> **Problem requirements**:
Only lines that contain the string "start" should be returned from the material below.

> **Dataset excerpt**:
*** Begin section ***

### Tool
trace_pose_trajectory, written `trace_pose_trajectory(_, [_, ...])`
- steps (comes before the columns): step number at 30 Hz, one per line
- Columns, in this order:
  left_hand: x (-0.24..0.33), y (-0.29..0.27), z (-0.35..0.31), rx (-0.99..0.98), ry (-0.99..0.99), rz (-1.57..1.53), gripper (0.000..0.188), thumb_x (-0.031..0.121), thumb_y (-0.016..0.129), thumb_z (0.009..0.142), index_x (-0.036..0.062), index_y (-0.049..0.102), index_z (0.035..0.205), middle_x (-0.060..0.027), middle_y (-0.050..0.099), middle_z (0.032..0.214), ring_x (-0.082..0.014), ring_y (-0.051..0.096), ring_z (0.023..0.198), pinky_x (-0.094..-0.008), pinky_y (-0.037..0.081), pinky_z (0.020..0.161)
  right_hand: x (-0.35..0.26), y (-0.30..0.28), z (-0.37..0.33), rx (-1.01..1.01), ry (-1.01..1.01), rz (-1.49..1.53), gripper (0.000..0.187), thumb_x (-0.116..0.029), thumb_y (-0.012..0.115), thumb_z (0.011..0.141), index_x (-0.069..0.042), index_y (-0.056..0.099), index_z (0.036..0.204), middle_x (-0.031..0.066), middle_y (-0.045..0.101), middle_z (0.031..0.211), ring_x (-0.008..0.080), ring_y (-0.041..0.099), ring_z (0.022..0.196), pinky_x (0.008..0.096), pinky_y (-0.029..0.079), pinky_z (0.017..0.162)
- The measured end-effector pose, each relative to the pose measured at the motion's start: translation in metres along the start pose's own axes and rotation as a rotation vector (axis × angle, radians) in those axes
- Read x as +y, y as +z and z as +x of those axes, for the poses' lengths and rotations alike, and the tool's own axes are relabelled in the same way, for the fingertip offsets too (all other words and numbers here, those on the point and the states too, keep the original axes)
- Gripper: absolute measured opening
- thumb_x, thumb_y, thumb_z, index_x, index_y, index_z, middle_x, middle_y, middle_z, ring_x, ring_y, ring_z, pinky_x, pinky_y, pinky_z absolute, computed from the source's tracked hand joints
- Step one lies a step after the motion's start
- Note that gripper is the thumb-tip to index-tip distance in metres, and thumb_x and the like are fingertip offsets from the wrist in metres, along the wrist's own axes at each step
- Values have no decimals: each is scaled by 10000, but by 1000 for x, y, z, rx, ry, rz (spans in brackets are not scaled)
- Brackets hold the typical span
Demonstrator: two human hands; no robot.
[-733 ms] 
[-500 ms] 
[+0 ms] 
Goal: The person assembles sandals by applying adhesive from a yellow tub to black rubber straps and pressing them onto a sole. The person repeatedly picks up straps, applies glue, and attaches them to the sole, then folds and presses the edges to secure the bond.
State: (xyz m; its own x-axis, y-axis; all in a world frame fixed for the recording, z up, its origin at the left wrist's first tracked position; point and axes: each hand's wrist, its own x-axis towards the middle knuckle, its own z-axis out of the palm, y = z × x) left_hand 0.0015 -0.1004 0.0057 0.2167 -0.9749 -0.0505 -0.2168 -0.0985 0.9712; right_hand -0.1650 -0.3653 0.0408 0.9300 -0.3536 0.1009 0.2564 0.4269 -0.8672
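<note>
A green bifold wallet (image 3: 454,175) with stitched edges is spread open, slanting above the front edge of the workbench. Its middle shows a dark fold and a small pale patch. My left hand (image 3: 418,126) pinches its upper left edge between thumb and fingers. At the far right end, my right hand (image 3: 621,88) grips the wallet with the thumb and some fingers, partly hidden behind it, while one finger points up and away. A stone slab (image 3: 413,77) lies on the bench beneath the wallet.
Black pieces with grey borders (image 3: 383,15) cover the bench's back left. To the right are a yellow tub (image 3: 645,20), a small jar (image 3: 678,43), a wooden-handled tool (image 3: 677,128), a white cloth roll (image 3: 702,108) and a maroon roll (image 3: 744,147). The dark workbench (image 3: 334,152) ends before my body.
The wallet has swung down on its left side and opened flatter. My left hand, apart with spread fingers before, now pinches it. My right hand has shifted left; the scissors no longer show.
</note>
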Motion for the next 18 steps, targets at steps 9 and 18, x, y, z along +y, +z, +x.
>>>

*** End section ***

> **Solved exercise**:
- The measured end-effector pose, each relative to the pose measured at the motion's start: translation in metres along the start pose's own axes and rotation as a rotation vector (axis × angle, radians) in those axes
- Step one lies a step after the motion's start

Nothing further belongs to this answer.